→ Exercise goal:
What lines below contain the word "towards"? Please pull each one out.
--- Given data Enclosed Below ---
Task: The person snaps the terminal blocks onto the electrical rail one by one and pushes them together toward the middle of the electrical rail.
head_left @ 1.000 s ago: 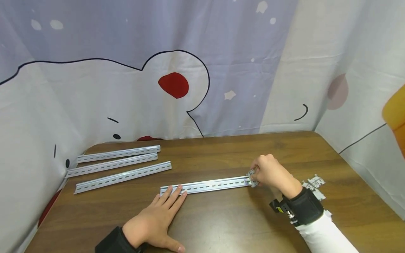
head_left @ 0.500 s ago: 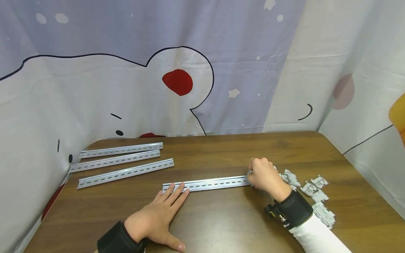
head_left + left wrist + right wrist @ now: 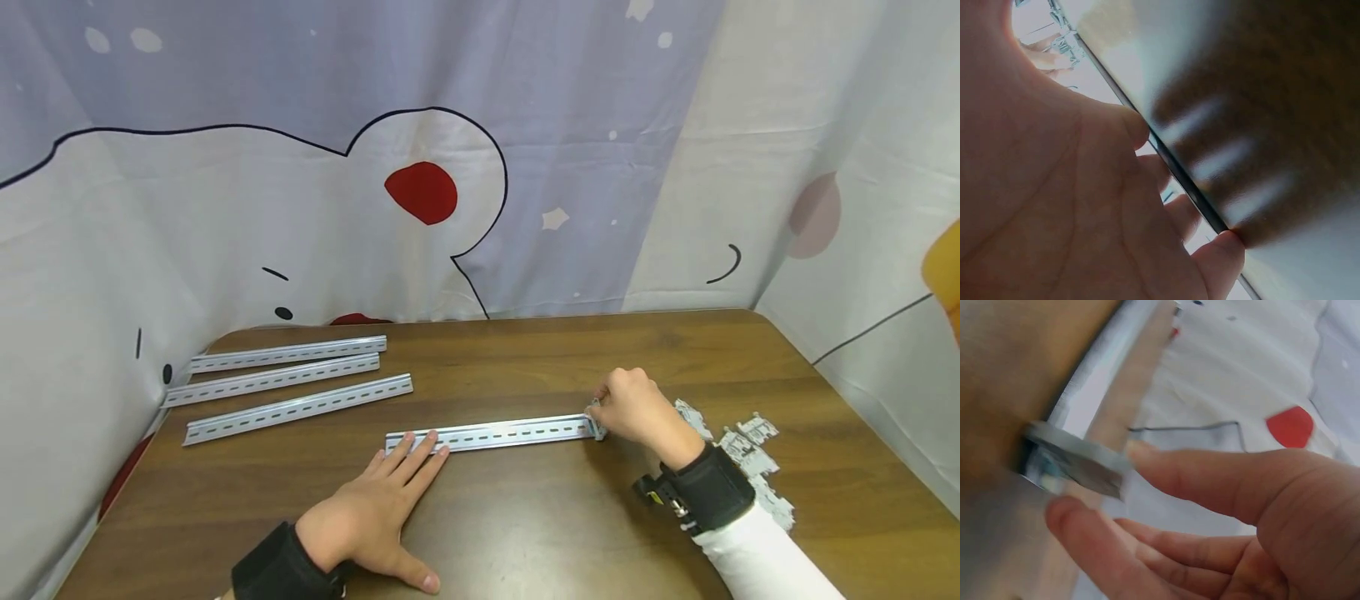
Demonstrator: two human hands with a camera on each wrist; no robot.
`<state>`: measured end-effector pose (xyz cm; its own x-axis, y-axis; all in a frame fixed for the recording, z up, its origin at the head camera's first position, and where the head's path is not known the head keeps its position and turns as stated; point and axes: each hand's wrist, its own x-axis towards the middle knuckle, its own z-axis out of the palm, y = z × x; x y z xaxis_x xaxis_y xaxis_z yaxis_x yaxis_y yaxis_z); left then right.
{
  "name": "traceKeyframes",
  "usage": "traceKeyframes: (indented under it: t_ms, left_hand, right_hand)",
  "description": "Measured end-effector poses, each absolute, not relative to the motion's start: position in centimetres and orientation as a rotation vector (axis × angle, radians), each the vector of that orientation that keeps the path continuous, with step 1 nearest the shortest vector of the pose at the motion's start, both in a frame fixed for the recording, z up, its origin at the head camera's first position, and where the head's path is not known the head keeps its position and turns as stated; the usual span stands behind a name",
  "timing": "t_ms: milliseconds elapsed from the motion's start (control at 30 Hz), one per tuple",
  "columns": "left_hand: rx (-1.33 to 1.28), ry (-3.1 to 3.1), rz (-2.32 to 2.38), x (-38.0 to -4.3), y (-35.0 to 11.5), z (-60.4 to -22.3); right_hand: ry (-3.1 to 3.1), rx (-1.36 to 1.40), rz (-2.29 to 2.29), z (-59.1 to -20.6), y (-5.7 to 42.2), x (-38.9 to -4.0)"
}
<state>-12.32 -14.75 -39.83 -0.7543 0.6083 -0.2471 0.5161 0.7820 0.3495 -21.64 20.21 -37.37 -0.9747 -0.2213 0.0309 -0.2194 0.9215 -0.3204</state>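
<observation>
A slotted metal DIN rail (image 3: 510, 433) lies across the middle of the table. My left hand (image 3: 371, 521) rests flat with spread, straight fingers, their tips on the rail's left end; the left wrist view shows the fingertips (image 3: 1222, 250) along its edge. At the rail's right end sits a thin grey terminal block (image 3: 596, 420), set crosswise. My right hand (image 3: 641, 412) pinches this terminal block (image 3: 1075, 456) between thumb and index finger. The right wrist view is blurred there, so how the block's foot meets the rail cannot be made out.
Three more DIN rails (image 3: 300, 408) lie side by side at the back left. Several loose grey terminal blocks (image 3: 750, 450) are scattered to the right, partly behind my right forearm. A printed curtain (image 3: 555, 167) hangs along the table's back and sides.
My right hand dipped over the terminal block at the rail end, then rose slightly and shifted right, still at the block. The left hand stays on the rail. The head view shifted a little.
</observation>
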Motion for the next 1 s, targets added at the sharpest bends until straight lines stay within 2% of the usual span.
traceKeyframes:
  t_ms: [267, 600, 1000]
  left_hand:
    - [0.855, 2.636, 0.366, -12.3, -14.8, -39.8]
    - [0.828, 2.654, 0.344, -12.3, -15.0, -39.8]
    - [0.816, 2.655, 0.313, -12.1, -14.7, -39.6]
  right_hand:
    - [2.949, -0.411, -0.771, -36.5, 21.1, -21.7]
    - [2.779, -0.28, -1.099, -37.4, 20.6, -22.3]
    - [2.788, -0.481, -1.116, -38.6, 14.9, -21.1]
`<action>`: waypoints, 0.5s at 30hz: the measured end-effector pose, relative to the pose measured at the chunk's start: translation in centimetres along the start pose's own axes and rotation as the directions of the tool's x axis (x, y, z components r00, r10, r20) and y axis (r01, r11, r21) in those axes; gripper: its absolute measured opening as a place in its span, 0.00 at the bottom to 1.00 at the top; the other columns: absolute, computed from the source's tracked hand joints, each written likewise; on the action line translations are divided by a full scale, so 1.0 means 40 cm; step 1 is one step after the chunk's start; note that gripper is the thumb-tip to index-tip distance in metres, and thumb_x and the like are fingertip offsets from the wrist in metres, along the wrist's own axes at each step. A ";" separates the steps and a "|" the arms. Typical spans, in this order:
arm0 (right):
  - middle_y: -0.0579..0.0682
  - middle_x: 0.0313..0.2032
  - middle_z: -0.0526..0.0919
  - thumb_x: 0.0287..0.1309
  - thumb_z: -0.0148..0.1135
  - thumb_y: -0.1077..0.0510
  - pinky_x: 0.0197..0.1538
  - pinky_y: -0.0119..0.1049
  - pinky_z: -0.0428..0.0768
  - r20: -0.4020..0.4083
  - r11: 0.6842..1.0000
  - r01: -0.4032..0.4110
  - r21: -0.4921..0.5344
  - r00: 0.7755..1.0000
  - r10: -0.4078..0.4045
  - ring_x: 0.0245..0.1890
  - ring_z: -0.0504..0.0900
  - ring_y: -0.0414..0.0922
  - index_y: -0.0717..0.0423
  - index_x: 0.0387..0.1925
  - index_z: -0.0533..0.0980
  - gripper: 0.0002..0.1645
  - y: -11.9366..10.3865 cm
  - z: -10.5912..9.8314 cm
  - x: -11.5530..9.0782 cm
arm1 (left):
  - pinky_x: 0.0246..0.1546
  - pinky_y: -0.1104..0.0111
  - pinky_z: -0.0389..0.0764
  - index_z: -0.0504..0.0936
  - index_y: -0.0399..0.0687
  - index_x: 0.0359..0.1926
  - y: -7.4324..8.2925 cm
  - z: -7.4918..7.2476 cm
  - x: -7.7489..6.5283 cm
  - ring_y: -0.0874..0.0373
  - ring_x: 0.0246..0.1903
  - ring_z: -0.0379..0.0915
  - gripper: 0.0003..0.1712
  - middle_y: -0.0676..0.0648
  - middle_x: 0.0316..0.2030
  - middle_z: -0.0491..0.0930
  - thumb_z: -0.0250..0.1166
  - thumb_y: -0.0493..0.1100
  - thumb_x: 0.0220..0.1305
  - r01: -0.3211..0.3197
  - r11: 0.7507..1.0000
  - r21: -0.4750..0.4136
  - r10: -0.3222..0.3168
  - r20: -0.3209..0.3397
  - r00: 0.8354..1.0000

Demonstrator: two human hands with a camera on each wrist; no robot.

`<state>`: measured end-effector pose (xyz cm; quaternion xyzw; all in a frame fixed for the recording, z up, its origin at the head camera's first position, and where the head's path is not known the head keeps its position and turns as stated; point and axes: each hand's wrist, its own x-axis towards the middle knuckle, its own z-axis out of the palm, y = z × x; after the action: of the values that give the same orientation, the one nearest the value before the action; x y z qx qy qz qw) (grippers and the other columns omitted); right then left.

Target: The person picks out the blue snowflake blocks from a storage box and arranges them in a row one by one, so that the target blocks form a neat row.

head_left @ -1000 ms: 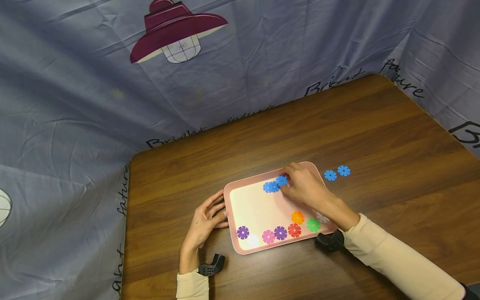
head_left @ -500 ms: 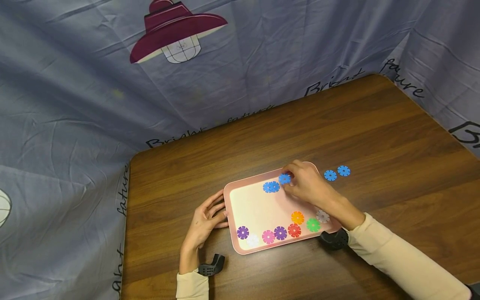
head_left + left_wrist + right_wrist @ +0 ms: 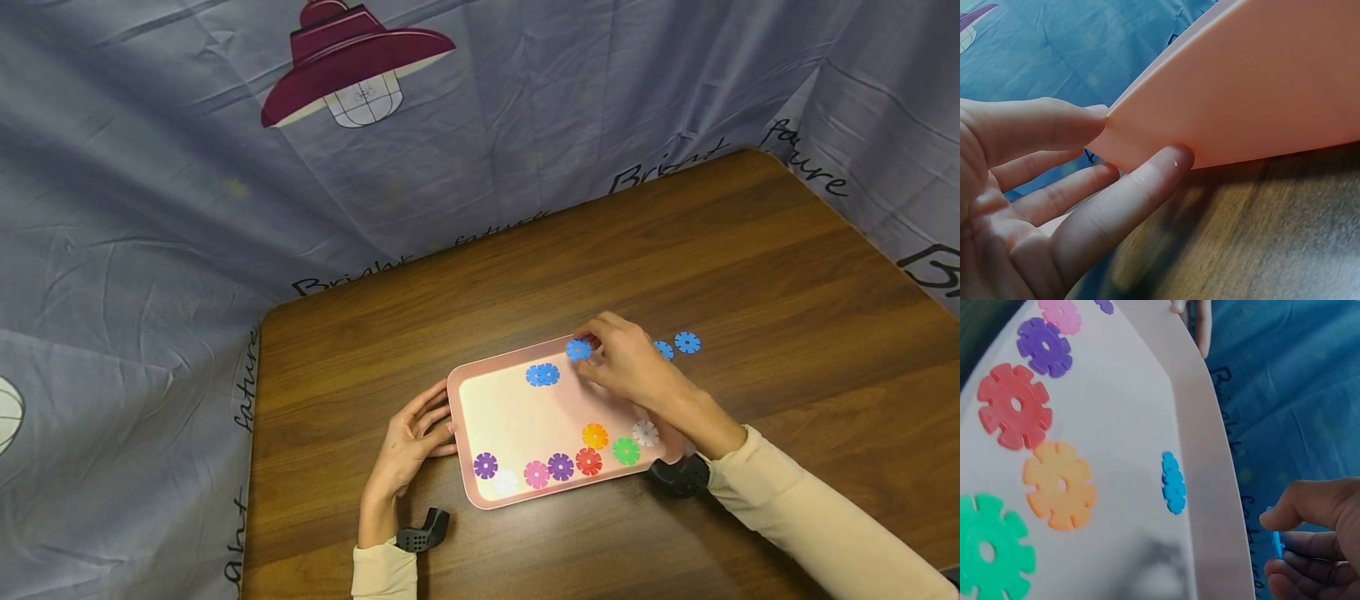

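Note:
My right hand pinches a blue notched disc between thumb and fingers, above the far right part of a pink tray. In the right wrist view the held disc is seen edge-on. Two overlapping blue discs lie inside the tray by its far wall. My left hand rests against the tray's left end. Its fingers are fairly straight, and in the left wrist view the fingertips touch the outer wall.
Along the tray's near side lie purple, white, pink, red, orange, green and clear discs. Two more blue discs lie on the wooden table right of the tray, one partly behind my right hand.
My right hand has moved right and away from me with the pinched blue disc, leaving the two overlapping blue discs. It now partly covers a disc on the table. My left hand stays put.

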<state>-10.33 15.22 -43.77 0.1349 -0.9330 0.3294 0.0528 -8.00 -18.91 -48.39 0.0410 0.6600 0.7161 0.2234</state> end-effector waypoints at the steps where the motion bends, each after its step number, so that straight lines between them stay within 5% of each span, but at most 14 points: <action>1: 0.56 0.36 0.80 0.44 0.73 0.64 0.37 0.43 0.83 -0.005 1.000 0.000 0.000 1.000 0.000 0.35 0.80 0.50 0.68 0.42 0.80 0.20 0.002 -0.004 0.000 | 0.39 0.56 0.87 0.64 0.43 0.72 -0.001 0.000 0.000 0.38 0.64 0.65 0.36 0.37 0.69 0.62 0.62 0.25 0.64 -0.002 1.000 0.000 0.002 -0.001 1.000; 15: 0.55 0.33 0.79 0.40 0.73 0.67 0.35 0.43 0.81 -0.128 0.999 -0.009 -0.032 0.992 0.005 0.32 0.80 0.51 0.66 0.39 0.81 0.19 0.031 -0.071 0.001 | 0.39 0.56 0.87 0.64 0.42 0.72 -0.003 0.000 0.000 0.37 0.64 0.65 0.36 0.37 0.69 0.62 0.62 0.26 0.64 -0.011 1.000 0.010 0.011 -0.002 1.000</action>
<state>-10.70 17.92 -42.28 0.1095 -0.9335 0.3223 0.1133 -7.96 -18.91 -48.51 0.0449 0.6636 0.7140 0.2187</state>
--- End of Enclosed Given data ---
→ Result:
`<state>`: measured end-effector pose (xyz cm; its own x-axis, y-axis; all in a frame fixed for the recording, z up, its origin at the head camera's first position, and where the head's path is not known the head keeps its position and turns as stated; point and axes: each hand's wrist, its own x-axis towards the middle knuckle, its own z-axis out of the palm, y = z × x; x y z xaxis_x xaxis_y xaxis_z yaxis_x yaxis_y yaxis_z); left then right.
`<state>`: measured end-effector pose (xyz cm; quaternion xyzw; all in a frame fixed for the recording, z up, its origin at the head camera's first position, and where the head's path is not known the head keeps its position and turns as stated; point and axes: each hand's wrist, its own x-axis towards the middle knuckle, its own z-axis out of the palm, y = z × x; after the action: of the values that give the same orientation, the one nearest the value before the action; x y z qx qy qz qw) (grippers and the other columns omitted); right then left.

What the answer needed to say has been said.